Я тебе, моя винтовка,
Острой саблей помогу…
А вот и озеро Рекивос! Словно громадное зеркало, оно отражало черные бараки концлагеря с колючей проволокой и сине-голубое небо с мирно плывущими облаками.
Возле чахлого кустика я сбросил с плеч свою нетяжелую ношу, быстро снял рубашку, штаны и, измерив взглядом голубизну озера, осторожно влез в воду, где отражалась колючая проволока, и вдруг, забыв все на свете, с размаху шлепнулся о сверкающее «зеркало», разбивая его вдребезги. Холодная вода наполнила тело блаженством. Громко отфыркиваясь, я поплыл звонкими саженками к «сине-голубому небу». Прозрачная вода кипела вокруг моего загоревшего тела и поднималась алмазными фонтанчиками ослепительных брызг. По лицу скользили солнечные зайчики. Я счастливо улыбался плывущим впереди облакам…

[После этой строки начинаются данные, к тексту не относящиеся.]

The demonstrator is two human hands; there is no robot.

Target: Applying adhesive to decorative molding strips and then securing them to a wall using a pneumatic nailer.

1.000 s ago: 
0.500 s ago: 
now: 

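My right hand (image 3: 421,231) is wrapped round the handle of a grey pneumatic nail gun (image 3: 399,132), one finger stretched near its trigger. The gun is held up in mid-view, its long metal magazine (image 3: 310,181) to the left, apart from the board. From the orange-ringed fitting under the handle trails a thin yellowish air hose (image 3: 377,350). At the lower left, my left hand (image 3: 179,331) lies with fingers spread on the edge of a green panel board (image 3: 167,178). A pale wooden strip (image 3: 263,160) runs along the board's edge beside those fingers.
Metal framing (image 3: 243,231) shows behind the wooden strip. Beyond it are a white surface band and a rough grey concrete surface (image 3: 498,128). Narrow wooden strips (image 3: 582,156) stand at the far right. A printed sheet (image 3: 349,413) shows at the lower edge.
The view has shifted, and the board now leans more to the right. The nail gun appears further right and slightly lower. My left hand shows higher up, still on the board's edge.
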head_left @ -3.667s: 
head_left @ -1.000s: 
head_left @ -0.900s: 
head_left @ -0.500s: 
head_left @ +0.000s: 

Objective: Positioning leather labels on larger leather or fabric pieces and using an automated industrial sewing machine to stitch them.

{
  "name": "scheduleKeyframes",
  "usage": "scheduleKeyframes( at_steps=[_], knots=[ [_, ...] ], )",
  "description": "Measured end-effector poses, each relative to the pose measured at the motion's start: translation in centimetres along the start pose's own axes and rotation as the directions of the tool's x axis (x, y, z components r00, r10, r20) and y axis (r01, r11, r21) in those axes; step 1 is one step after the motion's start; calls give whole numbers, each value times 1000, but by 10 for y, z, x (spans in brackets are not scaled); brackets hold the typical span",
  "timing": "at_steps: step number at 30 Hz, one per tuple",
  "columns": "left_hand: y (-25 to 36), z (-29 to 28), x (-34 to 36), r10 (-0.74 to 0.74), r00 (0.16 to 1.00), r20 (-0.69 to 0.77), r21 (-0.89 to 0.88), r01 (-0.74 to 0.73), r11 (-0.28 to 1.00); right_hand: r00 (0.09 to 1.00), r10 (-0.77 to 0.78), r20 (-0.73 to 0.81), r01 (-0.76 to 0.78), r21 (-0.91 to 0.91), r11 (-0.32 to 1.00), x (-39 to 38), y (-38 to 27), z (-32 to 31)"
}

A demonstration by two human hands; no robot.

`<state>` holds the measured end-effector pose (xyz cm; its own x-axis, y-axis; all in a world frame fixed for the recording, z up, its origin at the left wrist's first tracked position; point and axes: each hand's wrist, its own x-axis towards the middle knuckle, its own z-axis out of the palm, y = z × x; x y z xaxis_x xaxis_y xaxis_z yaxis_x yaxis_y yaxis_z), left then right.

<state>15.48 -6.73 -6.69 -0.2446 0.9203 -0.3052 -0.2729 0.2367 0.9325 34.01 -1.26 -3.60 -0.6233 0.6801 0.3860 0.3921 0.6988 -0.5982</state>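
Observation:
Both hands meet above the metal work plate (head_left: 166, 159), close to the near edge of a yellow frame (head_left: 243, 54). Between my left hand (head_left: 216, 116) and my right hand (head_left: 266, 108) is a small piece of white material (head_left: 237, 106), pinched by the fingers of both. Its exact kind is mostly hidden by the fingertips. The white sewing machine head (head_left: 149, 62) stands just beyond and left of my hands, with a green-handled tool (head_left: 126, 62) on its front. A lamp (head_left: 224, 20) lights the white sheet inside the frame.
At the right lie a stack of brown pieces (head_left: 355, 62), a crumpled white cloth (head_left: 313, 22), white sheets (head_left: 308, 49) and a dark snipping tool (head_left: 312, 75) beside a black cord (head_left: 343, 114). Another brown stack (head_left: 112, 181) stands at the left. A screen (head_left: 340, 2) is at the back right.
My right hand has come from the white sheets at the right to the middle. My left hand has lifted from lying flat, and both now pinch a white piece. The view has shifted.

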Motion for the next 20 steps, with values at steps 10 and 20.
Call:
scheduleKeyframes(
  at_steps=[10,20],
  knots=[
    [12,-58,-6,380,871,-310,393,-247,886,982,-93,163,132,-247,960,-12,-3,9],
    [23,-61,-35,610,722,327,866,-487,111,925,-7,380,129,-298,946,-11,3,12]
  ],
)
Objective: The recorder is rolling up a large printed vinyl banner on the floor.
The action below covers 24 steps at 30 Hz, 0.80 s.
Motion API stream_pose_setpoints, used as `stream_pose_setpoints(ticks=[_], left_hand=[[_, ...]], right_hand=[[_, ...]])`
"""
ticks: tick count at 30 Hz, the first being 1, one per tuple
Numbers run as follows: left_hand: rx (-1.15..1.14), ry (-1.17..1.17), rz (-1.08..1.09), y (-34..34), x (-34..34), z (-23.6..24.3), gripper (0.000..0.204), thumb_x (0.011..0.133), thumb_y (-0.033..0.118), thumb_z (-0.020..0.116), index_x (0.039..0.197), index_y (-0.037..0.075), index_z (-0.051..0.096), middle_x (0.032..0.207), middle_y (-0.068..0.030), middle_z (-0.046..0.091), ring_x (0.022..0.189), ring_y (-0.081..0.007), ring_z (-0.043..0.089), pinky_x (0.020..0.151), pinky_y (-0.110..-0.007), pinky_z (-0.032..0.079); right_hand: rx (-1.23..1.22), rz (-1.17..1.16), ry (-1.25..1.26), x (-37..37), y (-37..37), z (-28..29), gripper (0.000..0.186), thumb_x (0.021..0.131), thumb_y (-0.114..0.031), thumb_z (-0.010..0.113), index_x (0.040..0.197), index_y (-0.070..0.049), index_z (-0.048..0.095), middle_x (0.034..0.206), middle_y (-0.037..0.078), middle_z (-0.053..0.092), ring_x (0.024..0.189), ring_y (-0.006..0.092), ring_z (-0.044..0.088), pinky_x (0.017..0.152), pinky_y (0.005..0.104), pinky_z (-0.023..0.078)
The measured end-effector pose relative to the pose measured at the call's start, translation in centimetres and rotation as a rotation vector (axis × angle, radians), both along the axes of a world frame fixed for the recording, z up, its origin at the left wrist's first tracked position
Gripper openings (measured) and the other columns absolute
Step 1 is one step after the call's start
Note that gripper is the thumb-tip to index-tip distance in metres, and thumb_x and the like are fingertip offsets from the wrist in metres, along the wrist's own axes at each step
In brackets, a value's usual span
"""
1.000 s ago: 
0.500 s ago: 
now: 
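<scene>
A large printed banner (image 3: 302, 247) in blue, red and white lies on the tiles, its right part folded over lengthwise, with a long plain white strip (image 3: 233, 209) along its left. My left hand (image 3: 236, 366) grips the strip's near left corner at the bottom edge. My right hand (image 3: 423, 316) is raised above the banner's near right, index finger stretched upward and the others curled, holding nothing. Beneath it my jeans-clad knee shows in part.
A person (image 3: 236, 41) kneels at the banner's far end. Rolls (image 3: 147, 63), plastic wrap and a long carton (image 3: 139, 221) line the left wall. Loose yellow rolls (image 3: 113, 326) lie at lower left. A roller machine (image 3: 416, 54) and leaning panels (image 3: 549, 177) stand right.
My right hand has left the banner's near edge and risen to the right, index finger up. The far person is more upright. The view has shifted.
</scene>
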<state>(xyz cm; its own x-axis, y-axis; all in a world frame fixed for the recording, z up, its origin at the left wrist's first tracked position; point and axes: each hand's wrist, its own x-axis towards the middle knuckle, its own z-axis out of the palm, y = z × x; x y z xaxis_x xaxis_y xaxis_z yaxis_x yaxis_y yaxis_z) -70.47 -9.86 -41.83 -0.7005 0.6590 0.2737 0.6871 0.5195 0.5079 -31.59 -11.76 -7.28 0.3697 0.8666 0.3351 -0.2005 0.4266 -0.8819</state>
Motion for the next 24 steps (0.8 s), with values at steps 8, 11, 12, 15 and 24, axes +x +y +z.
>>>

А вечером, когда все возвратились с работы, я встретился с мамой, отдал ей гостинец бабушки Кужелис и рассказал о своем путешествии в Шяуляй.
— Горе ты мое луковое!.. Всегда с тобой что-нибудь да приключится, — ласково сказала мне мама, когда я закончил рассказ. На тревожном лице ее блестели слезы. Как всегда, она достала из кармана носовой платочек и вытерла их.